- _What is expected_
Your output should be the lines of the data that follow, reproduced exactly from the first through the line bearing "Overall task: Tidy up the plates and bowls".

Stored items
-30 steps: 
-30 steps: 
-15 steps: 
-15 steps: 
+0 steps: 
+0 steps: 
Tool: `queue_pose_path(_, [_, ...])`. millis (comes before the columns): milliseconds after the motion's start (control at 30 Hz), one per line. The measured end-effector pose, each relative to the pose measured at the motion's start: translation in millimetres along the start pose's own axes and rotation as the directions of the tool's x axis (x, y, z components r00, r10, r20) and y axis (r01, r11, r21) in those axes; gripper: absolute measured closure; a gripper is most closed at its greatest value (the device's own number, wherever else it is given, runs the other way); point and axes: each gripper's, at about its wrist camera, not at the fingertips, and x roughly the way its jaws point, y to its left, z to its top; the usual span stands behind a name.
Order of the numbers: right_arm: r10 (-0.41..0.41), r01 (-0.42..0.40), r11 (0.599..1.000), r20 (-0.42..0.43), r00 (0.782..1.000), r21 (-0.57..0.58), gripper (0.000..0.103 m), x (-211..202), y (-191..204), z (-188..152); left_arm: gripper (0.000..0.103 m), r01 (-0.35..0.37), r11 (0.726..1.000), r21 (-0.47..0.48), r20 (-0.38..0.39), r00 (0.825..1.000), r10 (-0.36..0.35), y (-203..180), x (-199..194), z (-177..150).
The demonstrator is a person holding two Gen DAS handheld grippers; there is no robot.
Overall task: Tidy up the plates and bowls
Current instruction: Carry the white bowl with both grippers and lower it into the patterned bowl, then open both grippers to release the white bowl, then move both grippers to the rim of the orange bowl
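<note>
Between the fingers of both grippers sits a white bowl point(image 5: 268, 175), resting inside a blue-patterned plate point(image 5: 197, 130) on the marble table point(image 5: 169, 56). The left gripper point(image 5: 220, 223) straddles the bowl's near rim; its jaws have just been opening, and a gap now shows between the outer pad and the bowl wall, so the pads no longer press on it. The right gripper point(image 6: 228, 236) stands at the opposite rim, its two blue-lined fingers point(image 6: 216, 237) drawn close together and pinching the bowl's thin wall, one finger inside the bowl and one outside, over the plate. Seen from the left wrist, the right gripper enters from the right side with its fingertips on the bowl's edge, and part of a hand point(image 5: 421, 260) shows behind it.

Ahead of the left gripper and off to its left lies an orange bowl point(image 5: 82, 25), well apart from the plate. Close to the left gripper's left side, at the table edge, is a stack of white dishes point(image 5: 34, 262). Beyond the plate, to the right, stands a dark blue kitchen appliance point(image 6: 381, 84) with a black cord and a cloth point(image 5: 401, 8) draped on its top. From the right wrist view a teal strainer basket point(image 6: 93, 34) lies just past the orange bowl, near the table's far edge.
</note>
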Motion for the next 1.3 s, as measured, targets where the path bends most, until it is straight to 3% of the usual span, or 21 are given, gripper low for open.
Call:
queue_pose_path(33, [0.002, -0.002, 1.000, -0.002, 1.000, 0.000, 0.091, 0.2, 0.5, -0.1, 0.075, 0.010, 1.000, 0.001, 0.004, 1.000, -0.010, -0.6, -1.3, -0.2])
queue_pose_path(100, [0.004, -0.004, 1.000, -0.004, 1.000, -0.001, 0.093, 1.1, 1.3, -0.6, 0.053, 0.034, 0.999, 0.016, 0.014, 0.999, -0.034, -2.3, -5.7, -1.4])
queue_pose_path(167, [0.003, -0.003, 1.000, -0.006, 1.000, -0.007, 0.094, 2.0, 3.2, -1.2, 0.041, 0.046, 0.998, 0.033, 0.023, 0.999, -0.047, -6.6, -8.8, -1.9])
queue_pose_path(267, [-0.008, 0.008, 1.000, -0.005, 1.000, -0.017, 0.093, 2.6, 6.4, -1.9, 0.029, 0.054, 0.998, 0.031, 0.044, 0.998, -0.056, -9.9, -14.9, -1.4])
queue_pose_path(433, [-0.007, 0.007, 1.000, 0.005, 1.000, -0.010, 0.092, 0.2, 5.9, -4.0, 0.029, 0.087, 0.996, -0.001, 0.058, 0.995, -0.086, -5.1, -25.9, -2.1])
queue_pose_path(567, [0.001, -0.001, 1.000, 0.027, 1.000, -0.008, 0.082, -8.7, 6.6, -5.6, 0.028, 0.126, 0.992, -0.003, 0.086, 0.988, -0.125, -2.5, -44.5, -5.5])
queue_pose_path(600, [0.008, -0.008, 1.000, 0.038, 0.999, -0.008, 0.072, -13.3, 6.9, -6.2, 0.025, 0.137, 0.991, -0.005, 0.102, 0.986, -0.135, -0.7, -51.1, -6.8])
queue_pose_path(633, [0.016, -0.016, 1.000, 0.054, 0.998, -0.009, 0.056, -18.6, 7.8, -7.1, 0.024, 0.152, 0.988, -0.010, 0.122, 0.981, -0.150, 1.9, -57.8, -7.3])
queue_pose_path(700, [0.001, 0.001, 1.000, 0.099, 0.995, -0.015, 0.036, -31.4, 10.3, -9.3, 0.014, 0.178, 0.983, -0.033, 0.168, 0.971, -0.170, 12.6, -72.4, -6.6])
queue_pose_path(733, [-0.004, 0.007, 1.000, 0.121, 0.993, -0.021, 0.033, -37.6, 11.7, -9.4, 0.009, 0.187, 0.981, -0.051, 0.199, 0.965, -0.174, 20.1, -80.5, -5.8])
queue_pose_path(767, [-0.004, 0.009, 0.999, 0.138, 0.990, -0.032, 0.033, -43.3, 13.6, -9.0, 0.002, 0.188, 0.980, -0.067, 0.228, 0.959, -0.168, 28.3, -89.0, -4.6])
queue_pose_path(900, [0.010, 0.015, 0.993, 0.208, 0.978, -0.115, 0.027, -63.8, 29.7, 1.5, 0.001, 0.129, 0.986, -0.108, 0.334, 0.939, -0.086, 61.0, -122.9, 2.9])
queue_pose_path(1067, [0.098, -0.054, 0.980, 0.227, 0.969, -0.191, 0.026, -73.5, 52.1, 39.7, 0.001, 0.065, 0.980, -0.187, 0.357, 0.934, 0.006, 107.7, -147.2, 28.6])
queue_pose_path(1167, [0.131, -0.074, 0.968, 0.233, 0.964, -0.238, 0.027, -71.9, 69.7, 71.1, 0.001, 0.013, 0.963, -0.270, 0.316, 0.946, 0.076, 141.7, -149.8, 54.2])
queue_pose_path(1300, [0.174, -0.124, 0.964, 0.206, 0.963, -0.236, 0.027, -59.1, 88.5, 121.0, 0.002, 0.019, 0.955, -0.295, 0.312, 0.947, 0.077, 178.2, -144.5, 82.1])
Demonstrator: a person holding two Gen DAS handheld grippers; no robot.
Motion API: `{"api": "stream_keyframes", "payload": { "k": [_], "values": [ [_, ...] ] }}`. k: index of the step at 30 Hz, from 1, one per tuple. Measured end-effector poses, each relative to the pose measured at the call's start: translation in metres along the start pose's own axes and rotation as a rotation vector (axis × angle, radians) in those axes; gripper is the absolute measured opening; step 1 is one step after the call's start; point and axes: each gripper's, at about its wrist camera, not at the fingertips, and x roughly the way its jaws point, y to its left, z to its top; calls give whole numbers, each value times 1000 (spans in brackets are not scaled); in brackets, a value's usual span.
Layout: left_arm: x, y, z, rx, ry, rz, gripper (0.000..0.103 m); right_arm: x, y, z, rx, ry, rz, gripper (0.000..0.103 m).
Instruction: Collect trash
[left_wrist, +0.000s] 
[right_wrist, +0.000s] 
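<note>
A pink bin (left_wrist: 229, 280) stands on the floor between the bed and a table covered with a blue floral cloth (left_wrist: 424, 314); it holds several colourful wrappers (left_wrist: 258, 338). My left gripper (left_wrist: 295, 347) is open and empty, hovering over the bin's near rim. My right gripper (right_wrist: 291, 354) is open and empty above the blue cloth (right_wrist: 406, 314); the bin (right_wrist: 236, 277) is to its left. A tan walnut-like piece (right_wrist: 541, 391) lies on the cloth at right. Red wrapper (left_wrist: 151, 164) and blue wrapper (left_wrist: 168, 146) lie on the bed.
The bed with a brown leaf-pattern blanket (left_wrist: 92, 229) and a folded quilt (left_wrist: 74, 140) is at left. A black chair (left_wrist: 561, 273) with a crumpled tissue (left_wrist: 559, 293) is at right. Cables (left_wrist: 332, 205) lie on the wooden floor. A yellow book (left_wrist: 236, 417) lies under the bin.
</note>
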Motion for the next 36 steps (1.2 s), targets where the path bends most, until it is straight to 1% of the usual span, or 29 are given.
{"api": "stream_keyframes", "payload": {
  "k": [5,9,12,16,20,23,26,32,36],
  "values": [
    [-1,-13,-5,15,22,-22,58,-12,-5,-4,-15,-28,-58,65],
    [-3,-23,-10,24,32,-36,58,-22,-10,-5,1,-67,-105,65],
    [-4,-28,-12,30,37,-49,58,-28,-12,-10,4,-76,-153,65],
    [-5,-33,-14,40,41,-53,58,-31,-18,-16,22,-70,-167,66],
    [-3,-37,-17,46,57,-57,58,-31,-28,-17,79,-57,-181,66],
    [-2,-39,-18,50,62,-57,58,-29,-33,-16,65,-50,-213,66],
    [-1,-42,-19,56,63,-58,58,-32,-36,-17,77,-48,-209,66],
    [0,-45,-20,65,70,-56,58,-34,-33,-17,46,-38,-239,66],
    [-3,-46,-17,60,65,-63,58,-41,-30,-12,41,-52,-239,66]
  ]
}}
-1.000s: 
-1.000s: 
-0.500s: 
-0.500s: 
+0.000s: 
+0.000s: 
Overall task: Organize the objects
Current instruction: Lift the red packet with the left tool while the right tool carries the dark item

- _Answer to the exercise_
-30 steps: 
-30 steps: 
-15 steps: 
-15 steps: 
+0 steps: 
+0 steps: 
Tool: `queue_pose_path(_, [_, ...])`. millis (comes before the columns): milliseconds after the motion's start (control at 30 Hz), one per line. The measured end-effector pose, each relative to the pose measured at the motion's start: translation in millimetres along the start pose's own axes and rotation as the directions of the tool's x axis (x, y, z components r00, r10, r20) and y axis (r01, r11, r21) in those axes; gripper: absolute measured closure; a gripper is most closed at its greatest value (the device's own number, wherever else it is given, runs the other way); point and axes: each gripper's, at about its wrist camera, not at the fingertips, and x roughly the way its jaws point, y to its left, z to its top; the usual span stands behind a name.
Order of the numbers: right_arm: r10 (-0.41..0.41), r01 (-0.42..0.40), r11 (0.599..1.000), r20 (-0.42..0.43), r00 (0.782..1.000), r21 (-0.57..0.58), gripper (0.000..0.103 m), x (-211..202), y (-191..204), z (-188..152); left_arm: gripper (0.000..0.103 m), r01 (-0.35..0.37), r11 (0.726..1.000), r21 (-0.47..0.48), r20 (-0.38..0.39), r00 (0.825..1.000), r10 (-0.36..0.35), y (-203..180), x (-199..194), z (-177..150).
The demonstrator is a person holding two Gen DAS handheld grippers; there is no robot.
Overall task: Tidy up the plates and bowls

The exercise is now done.